Il était si bête qu'il me fit une mine de reconnaissance; mais la duchesse me lança un regard furieux et ne me l'a jamais pardonné.
La famille d'Orléans, dont les formes affables et obligeantes faisaient un contraste si marqué à celles de la branche aînée, n'assistait pas à ce bal, autant qu'il m'en souvient. Elle était dans la douleur. La petite princesse, née en Angleterre, était à toute extrémité et mourut, en effet, peu de jours après.
La mort frappait à la fois à deux extrémités de la maison de Bourbon. Le vieux prince de Condé achevait en même temps sa longue carrière en invoquant vainement la présence de ses enfants pour lui fermer les yeux. J'ai déjà dit la vie qui retenait monsieur le duc de Bourbon sur les trottoirs de Londres.
Madame la princesse Louise se refusa également à adoucir les derniers moments de son père, prétendant ne pouvoir quitter sa maison du Temple où elle s'était cloîtrée, quoique toutes les autorités ecclésiastiques l'y autorisassent et que le cardinal de Talleyrand, archevêque de Paris, allât lui-même la chercher. Ce sont de ces vertus que je n'ai jamais pu ni comprendre, ni admirer.
Monsieur le prince de Condé mourut dans les bras de madame de Rouilly, fille naturelle de monsieur le duc de Bourbon; elle lui prodigua les soins les plus filiaux et les plus tendres.
Monsieur le duc de Bourbon arriva quelques heures après la mort de son père: il parut fort malheureux de n'avoir pu le revoir, et d'autant plus que le vieux prince semblait, dans ses derniers jours, avoir repris la mémoire qu'il avait perdue depuis quelques années et regretter amèrement l'absence de son fils. Monsieur le duc de Bourbon conserva son nom, disant que celui de Condé était trop lourd à porter. Il s'établit au Palais-Bourbon et à Chantilly où il ne tarda pas à donner de nouveaux scandales.
Le service pour monsieur le prince de Condé à Saint-Denis fut très magnifique; je ne me rappelle plus en quoi on dérogea aux usages, mais il y eut quelque chose de très marqué, en ce genre, pour honorer plus royalement sa mémoire. Le roi Louis XVIII affectait de lui rendre plus qu'il n'était dû à son rang, selon l'étiquette de la Cour de France, peut-être pour marquer encore plus la sévère désobligeance avec laquelle il l'imposait à monsieur le duc d'Orléans.

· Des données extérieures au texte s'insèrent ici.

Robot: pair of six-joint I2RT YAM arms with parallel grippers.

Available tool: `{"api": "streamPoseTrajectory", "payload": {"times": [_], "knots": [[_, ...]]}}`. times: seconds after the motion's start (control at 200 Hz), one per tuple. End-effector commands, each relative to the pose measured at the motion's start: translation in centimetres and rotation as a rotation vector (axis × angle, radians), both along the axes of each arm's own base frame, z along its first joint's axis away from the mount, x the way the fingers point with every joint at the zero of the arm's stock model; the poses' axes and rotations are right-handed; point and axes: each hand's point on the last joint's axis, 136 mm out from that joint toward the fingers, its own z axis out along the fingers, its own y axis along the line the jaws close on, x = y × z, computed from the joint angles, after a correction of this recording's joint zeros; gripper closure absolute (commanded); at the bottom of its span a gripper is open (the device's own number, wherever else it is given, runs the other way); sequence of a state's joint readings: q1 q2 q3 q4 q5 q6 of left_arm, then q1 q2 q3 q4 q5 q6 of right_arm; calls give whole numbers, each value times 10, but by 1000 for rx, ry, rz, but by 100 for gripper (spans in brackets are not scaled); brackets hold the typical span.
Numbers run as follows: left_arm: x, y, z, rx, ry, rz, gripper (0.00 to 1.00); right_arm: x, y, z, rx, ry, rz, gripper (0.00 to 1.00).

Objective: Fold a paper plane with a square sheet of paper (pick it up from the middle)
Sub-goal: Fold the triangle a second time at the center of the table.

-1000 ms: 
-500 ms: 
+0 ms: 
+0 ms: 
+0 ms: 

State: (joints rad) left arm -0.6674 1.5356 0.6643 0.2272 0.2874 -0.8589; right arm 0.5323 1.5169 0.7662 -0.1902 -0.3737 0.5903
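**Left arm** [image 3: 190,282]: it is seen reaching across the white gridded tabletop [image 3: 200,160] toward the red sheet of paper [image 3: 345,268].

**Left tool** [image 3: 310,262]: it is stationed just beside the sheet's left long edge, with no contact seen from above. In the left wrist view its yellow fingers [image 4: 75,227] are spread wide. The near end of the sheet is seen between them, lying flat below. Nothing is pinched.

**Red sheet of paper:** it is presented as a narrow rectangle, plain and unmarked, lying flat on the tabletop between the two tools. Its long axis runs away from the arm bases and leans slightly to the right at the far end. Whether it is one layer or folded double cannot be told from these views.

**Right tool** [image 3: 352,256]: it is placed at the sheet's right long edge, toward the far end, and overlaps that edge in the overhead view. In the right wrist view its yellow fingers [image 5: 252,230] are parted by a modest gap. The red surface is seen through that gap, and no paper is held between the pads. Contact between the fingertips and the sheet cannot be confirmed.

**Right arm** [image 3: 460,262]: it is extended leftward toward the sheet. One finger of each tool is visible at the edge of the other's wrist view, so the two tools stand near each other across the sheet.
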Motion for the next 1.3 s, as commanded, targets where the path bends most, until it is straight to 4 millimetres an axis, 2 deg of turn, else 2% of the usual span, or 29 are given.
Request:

Je me souviens que cet enterrement fut une grande affaire à la Cour. Pendant ce temps, le public et le ministère se préoccupaient du discours. Le pas était glissant; il s'agissait du général des émigrés. Il était difficile d'aborder ce sujet de manière à satisfaire les uns et les autres; car, si les uns étaient au pouvoir, les autres c'était le pays.
L'abbé Frayssinous, chargé de l'oraison funèbre, s'en tira habilement. Je me rappelle entre autres une phrase qui eut grand succès. En parlant des deux camps français opposés l'un à l'autre, il dit: «La gloire était partout, le bonheur nulle part». En résultat, le discours ne déplut absolument à aucun parti; c'était le mieux qu'on en pût espérer.